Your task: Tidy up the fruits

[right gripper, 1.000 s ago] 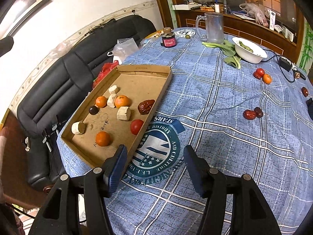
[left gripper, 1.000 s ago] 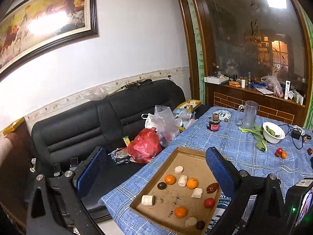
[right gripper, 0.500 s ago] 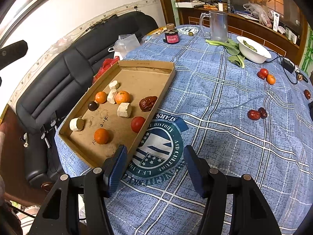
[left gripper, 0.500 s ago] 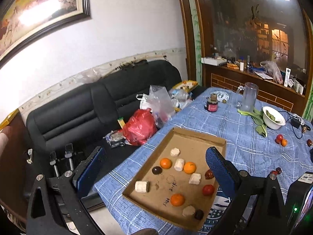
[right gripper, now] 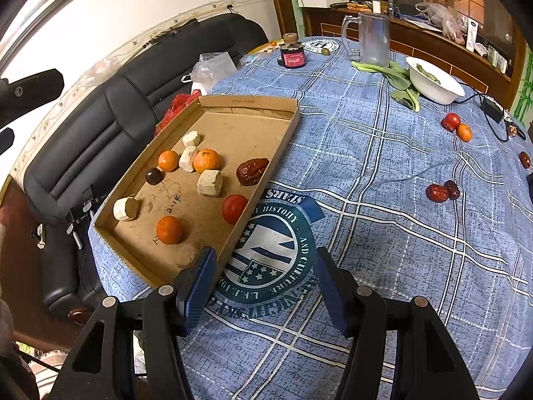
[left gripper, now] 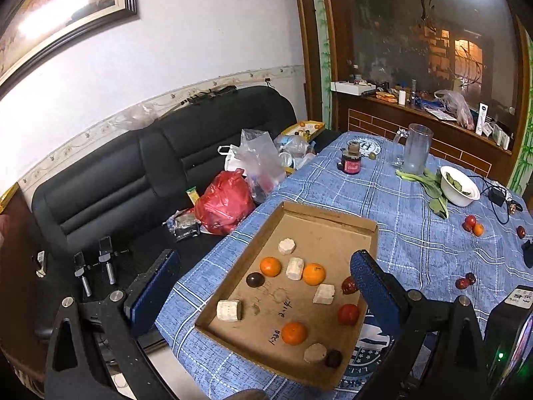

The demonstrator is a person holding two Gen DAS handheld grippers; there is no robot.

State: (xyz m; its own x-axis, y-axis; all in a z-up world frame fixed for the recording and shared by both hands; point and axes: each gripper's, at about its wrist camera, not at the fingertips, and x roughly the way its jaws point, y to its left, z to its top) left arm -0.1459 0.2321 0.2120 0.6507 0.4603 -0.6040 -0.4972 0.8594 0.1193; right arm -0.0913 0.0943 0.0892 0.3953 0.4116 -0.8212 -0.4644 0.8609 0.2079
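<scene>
With both the left tool (left gripper: 260,286) and right tool (right gripper: 263,286) agape and empty, approach loose fruit beyond the cardboard tray (right gripper: 283,153) squarely, squeezing gently.

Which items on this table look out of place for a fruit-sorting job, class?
Several fruits lie loose on the tablecloth outside the cardboard tray: two red dates mid-table, and a red fruit beside a small orange near the white bowl. Leafy greens also lie bare on the cloth.
</scene>
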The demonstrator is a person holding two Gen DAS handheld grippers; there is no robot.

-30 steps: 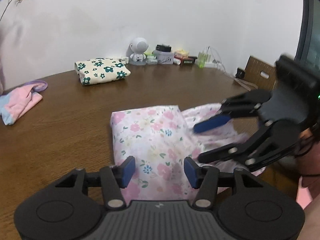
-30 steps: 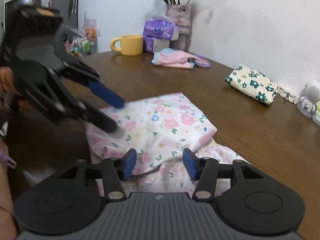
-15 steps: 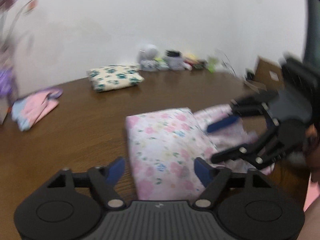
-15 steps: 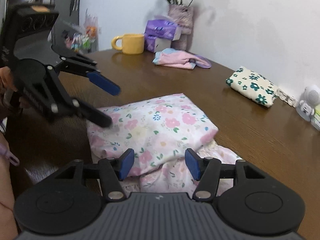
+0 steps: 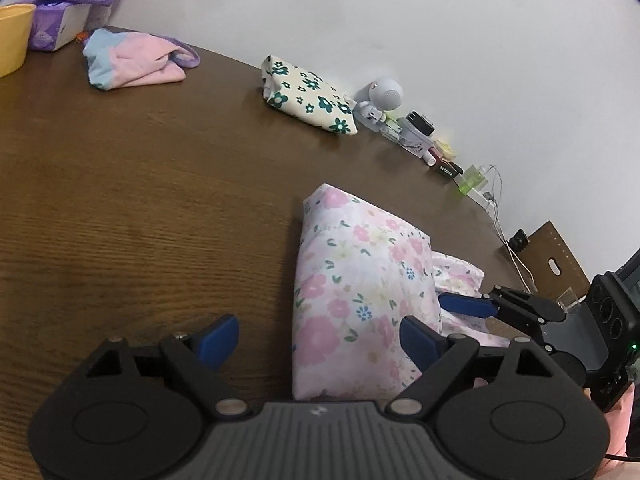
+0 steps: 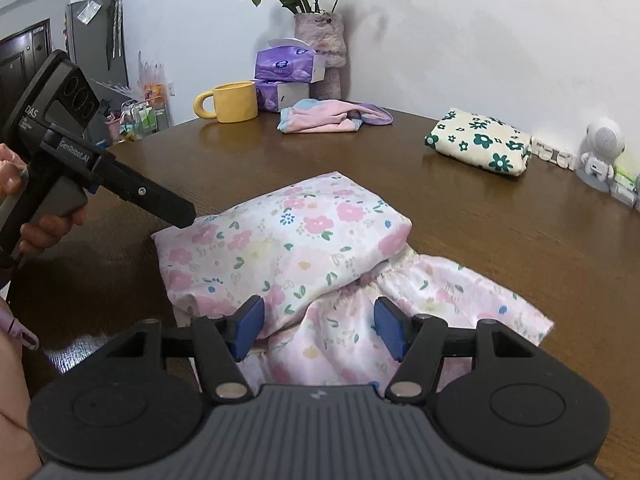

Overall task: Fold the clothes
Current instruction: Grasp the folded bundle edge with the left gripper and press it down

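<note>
Opening, both the left gripper and right gripper hover ungripped over the floral garment on the table.

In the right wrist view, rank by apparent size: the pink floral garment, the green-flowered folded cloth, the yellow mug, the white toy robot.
1. Pink floral garment, though nearest the camera.
2. Green-flowered folded cloth.
3. Yellow mug.
4. White toy robot, unsure against the mug, cut by the frame's edge.
</note>
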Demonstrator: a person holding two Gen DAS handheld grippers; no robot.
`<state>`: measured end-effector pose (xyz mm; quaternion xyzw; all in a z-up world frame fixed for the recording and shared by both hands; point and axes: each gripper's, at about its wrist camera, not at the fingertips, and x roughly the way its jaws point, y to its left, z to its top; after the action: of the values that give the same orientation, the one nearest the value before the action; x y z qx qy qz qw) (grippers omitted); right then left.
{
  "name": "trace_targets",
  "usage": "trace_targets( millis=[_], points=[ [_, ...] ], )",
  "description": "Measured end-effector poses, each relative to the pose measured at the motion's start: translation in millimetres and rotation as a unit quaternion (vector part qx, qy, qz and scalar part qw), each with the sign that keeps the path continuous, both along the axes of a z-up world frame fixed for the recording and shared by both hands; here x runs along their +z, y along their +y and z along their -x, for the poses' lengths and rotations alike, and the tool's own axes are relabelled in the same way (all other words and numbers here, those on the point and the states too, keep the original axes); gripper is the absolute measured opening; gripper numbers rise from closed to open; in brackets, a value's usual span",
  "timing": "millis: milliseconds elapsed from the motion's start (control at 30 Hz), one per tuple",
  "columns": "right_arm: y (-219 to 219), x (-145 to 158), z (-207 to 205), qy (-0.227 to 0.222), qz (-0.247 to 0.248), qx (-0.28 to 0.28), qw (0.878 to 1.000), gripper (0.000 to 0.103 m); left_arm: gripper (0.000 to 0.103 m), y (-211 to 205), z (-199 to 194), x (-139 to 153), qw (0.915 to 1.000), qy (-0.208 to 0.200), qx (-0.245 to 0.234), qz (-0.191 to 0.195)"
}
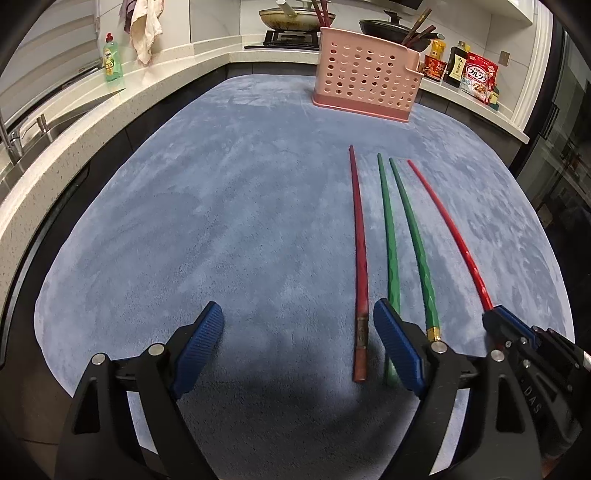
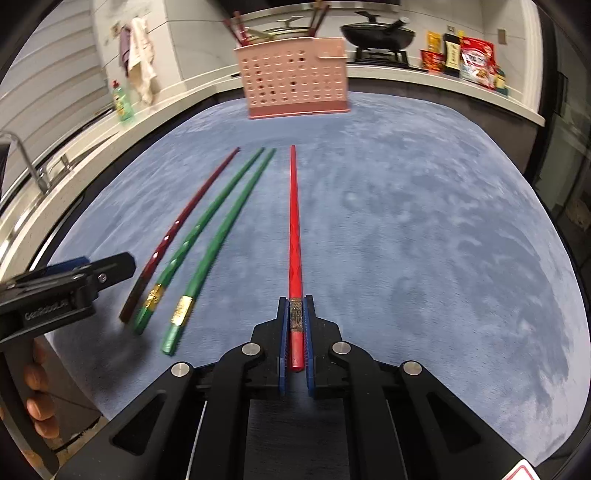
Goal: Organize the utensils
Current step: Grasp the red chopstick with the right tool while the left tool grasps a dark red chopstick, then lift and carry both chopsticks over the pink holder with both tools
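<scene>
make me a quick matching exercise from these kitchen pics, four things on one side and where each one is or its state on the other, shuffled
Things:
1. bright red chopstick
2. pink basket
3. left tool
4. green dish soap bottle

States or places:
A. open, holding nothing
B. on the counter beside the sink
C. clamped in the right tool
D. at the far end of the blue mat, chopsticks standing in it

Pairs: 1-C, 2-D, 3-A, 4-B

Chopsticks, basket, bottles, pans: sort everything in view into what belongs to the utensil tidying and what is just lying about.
Belongs to the job:
- bright red chopstick, clamped in the right gripper
- dark red chopstick
- two green chopsticks
- pink basket, already holding chopsticks
- left gripper, open

Just lying about:
- green soap bottle
- hanging cloth
- pans on the stove
- sauce bottles and food packets
- faucet
</scene>
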<state>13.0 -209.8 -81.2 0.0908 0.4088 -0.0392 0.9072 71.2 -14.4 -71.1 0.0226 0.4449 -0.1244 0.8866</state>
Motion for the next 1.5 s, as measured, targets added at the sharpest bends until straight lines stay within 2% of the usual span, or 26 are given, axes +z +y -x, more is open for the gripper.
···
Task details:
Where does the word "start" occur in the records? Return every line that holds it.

Answer space:
  "description": "Measured end-effector poses, each relative to the pose measured at the motion's start: translation in millimetres and rotation as a unit quaternion (vector part qx, qy, qz and scalar part qw), each with the sign that keeps the path continuous, both along the axes of a z-up world frame fixed for the recording and shared by both hands; here x runs along their +z, y along their +y and z along their -x, for the poses' lengths and rotations alike, and the tool's own axes are relabelled in the same way (all other words and numbers here, those on the point and the states too, keep the original axes); gripper is the absolute measured opening; gripper numbers rise from closed to open; in brackets, a value's usual span",
  "timing": "millis: milliseconds elapsed from the motion's start (control at 30 Hz), one per tuple",

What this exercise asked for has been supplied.